REUTERS/Jonathan Ernst

O presidente dos Estados Unidos, Donald Trump, confidenciou este fim de semana, durante um jantar de amigos, que o plano de reforma fiscal aprovado na passada quarta-feira os deixou “mais ricos”, avança o canal de televisão norte-americano “CBS News”. Só Donald Trump vai conseguir poupar até 15 milhões de dólares por ano (cerca de 12,6 milhões de euros) com o pagamento de impostos.

O jantar foi à porta fechada e só os amigos mais próximos do presidente norte-americano marcaram presença no evento que assinala o primeiro fim de semana de férias do presidente na residência de Mar-a-Lago (já conhecida como a “Casa Branca de Inverno”), mas as declarações não tardaram a chegar à imprensa.

O pacote de reformas fiscais de Donald Trump prevê, entre outros aspetos, uma redução do imposto pago pelas empresas de 35% para 21%, e em menor medida para os trabalhadores e, embora, tenha inicialmente negado, Donald Trump reconhece agora que o plano é benéfico para os empresários com maiores rendimentos.

Contas feitas pela Center For American Progress mostram que o substancial corte de impostos aprovado pelo Senado norte-americano vai beneficiar os membros próximos do círculo do líder norte-americano. O genro de Donald Trump, Jared Kushner, vai poupar entre 4 e 10 milhões de euros com a redução de impostos para as empresas e para os contribuintes mais ricos. Já a secretária da Educação, Betsy DeVos, vai poupar até 2,7 milhões de dólares.

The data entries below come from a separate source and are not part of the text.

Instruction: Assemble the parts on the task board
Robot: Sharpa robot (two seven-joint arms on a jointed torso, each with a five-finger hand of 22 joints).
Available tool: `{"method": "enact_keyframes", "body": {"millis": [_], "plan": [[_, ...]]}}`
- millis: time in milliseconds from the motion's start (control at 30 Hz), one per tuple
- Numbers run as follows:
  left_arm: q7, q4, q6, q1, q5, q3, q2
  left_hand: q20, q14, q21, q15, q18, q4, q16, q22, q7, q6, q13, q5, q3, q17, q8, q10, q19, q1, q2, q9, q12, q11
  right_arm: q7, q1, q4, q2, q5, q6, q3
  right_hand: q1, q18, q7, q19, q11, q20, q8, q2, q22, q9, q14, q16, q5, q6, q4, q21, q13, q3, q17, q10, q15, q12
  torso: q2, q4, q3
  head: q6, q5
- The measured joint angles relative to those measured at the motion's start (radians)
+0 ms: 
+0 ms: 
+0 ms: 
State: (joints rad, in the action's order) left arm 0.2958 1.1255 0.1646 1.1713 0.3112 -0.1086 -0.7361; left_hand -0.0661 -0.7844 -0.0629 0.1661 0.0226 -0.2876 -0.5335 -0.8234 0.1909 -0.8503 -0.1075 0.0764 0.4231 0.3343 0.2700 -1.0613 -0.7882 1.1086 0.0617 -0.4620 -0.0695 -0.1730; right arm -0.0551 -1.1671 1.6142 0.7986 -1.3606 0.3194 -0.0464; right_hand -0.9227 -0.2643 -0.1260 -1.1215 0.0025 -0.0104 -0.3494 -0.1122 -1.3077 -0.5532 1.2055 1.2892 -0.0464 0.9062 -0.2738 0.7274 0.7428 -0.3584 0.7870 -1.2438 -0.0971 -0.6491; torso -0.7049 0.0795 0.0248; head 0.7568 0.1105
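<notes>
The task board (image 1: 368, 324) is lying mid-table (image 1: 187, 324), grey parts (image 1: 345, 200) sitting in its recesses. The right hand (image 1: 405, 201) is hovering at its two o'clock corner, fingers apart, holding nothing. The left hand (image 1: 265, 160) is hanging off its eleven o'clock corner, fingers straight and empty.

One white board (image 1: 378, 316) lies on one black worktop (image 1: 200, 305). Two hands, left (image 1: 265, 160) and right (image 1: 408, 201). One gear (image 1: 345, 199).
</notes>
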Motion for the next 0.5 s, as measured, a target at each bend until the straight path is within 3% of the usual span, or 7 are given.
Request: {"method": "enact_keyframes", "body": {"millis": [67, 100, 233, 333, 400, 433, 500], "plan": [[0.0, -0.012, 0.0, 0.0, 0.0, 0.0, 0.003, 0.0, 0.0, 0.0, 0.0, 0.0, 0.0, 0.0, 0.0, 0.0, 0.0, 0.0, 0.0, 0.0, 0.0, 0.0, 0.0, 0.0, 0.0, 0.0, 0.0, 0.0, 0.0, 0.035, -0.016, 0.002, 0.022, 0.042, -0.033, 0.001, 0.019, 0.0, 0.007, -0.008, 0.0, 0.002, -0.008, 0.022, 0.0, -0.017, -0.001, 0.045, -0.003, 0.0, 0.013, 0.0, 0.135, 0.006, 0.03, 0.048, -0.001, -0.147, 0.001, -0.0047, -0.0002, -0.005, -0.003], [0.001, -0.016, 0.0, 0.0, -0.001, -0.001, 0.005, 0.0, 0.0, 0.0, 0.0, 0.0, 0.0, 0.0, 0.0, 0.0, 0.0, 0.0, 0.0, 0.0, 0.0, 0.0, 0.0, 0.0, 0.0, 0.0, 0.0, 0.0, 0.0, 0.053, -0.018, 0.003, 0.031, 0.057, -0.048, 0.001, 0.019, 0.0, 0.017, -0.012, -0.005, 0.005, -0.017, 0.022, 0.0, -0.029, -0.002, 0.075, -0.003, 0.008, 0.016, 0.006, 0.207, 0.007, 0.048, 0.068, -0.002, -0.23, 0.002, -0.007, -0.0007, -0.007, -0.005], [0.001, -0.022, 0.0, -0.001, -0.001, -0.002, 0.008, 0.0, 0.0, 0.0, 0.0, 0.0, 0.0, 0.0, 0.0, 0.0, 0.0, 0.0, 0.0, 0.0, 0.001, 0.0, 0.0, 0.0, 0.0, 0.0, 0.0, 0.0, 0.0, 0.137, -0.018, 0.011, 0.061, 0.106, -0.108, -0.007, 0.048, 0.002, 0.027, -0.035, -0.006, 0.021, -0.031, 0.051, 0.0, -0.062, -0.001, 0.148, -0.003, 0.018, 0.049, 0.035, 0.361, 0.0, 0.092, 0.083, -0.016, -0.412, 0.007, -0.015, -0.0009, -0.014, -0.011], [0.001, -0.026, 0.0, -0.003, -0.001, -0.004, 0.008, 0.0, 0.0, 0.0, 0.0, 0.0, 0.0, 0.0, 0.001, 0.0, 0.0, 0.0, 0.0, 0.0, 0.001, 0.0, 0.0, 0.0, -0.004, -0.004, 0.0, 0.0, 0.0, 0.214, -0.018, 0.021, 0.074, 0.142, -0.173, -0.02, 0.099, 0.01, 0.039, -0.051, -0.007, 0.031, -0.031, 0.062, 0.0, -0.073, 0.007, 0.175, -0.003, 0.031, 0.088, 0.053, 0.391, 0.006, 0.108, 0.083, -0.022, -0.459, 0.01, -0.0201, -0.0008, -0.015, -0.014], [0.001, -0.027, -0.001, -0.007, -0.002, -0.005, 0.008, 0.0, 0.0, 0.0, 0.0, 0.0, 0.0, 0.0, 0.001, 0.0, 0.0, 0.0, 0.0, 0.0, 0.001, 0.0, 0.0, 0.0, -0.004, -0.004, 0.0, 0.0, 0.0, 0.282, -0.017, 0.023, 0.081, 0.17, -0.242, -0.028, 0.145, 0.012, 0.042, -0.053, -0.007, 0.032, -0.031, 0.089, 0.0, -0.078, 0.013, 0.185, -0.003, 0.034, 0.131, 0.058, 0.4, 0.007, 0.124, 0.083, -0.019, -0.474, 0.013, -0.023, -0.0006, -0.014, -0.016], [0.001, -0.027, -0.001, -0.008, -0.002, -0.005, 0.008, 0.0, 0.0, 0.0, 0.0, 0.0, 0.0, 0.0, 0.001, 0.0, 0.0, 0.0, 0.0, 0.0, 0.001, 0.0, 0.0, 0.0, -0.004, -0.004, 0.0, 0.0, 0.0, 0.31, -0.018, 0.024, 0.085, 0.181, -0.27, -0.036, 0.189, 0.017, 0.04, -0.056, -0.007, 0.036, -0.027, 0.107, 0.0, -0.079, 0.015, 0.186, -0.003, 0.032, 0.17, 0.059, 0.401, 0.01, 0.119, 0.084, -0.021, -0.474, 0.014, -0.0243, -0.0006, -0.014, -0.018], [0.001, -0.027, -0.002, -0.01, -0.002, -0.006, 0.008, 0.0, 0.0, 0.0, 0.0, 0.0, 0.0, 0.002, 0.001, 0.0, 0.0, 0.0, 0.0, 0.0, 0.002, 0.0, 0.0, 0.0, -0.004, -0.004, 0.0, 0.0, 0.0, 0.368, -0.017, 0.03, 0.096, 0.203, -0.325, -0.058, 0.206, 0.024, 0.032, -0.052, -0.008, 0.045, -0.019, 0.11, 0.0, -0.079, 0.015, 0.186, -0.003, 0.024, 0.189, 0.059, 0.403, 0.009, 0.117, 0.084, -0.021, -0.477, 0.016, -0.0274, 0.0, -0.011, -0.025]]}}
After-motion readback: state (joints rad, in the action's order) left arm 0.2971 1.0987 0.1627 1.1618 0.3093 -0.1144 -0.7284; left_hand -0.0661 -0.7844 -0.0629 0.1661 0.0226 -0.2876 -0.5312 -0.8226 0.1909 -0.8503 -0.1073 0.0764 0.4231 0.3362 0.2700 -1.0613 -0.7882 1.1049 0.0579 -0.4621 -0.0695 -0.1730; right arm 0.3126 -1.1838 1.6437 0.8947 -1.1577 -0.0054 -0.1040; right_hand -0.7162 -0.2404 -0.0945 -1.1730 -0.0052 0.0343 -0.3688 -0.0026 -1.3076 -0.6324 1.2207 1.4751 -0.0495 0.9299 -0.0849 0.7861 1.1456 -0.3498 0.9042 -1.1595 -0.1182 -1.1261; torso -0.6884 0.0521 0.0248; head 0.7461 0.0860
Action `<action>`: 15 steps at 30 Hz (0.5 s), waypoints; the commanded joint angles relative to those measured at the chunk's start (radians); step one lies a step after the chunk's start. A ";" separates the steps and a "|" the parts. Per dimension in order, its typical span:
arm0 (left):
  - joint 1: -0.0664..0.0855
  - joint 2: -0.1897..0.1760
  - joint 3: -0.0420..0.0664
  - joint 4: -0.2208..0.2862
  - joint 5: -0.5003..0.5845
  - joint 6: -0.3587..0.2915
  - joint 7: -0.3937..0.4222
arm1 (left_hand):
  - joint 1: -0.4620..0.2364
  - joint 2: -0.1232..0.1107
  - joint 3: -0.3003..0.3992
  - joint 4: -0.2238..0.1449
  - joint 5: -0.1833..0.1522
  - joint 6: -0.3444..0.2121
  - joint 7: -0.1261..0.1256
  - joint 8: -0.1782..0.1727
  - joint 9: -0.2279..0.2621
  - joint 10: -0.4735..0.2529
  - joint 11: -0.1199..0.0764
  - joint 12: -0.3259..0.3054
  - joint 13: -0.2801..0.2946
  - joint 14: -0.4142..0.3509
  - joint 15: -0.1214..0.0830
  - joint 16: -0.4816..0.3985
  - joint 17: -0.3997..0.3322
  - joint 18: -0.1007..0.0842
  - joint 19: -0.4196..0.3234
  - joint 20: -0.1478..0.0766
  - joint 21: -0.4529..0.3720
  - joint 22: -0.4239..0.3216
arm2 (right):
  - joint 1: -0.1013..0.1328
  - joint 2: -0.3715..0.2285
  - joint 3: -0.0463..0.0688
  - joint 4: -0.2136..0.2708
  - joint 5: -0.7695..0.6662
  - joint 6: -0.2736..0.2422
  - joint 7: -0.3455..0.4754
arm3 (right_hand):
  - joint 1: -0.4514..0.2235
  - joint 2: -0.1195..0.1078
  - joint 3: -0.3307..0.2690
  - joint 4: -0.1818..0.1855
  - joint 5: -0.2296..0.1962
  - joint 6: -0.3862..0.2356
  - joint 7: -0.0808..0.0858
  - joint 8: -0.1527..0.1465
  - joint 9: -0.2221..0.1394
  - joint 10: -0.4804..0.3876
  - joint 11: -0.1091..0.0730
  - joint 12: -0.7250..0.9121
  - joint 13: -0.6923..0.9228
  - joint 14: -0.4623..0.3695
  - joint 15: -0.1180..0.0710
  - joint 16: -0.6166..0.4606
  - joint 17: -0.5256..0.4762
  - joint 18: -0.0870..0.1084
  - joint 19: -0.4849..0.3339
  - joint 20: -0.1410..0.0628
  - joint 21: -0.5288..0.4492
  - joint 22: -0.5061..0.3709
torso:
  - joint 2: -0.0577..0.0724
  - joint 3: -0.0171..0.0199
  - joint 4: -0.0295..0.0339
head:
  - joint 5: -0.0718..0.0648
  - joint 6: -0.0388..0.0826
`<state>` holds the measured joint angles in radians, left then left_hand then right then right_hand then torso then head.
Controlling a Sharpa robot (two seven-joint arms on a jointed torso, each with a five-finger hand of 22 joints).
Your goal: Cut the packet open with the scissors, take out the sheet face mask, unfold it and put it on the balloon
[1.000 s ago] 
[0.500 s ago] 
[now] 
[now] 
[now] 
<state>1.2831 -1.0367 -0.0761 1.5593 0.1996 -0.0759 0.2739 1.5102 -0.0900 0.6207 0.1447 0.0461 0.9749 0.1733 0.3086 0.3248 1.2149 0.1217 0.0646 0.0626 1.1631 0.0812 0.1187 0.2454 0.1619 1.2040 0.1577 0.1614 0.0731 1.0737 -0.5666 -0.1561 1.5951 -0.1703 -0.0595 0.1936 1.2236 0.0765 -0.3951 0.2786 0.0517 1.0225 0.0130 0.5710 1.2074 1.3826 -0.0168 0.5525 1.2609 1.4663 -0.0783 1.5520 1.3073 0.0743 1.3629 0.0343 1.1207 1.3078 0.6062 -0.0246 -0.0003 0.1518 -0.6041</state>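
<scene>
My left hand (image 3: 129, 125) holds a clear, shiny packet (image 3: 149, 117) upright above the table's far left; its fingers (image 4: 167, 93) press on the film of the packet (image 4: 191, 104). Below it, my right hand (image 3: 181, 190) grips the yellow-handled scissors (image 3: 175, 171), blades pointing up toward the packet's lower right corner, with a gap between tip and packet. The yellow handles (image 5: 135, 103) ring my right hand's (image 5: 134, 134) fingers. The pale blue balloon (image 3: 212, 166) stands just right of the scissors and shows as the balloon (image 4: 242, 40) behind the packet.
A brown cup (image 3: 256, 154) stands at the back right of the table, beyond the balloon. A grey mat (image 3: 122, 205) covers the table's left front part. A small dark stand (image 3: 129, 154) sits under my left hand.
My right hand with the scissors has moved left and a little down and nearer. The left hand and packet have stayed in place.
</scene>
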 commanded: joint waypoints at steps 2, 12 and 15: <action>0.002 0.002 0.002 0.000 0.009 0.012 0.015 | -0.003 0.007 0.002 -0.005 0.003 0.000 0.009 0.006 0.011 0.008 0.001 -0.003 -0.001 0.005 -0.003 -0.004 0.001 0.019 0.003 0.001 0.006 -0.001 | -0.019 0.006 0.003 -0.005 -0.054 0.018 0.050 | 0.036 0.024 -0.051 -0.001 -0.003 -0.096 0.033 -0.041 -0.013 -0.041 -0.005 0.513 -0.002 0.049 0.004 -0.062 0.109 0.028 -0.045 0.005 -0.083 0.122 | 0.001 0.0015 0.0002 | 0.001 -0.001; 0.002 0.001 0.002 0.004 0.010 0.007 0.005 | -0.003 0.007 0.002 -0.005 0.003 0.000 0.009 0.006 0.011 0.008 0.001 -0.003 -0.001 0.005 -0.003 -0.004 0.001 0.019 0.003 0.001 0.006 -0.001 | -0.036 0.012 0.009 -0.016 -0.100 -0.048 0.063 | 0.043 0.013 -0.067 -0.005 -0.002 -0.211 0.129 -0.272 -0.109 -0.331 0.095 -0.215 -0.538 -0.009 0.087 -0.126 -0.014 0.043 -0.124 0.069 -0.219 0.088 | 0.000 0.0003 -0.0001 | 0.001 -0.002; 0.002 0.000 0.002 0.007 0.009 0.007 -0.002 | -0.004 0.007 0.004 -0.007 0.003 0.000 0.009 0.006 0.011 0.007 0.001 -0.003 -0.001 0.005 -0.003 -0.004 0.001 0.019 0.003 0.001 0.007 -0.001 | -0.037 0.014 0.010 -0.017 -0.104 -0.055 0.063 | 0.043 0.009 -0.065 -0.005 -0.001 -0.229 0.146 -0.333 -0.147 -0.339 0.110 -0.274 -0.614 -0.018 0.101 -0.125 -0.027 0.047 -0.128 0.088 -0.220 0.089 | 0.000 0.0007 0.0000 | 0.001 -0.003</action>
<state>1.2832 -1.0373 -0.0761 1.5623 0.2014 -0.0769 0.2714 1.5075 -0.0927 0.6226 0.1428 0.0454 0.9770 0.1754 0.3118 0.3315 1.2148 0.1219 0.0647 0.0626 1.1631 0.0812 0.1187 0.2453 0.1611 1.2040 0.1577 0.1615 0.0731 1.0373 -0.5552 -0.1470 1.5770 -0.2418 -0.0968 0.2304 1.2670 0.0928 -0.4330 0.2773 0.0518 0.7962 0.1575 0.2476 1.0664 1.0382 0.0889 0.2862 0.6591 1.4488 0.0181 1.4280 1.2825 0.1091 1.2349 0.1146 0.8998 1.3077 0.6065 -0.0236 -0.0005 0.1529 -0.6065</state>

Além de Jared Kushner e Betsy DeVos, também Wilbur Ross, secretário do Comércio, Linda McMahon, da Administração de Pequenos Negócios do Governo, Steven Mnuchin, secretário do Tesouro (equivalente a ministro das Finanças em Portugal), e Rex Tillerson, secretário de Estado, irão beneficiar do novo plano de reforma fiscal, que tem como objetivo reduzir os impostos às empresas e aos mais ricos, para que o dinheiro possa ser aplicado em projetos de desenvolvimento económico e de criação de emprego.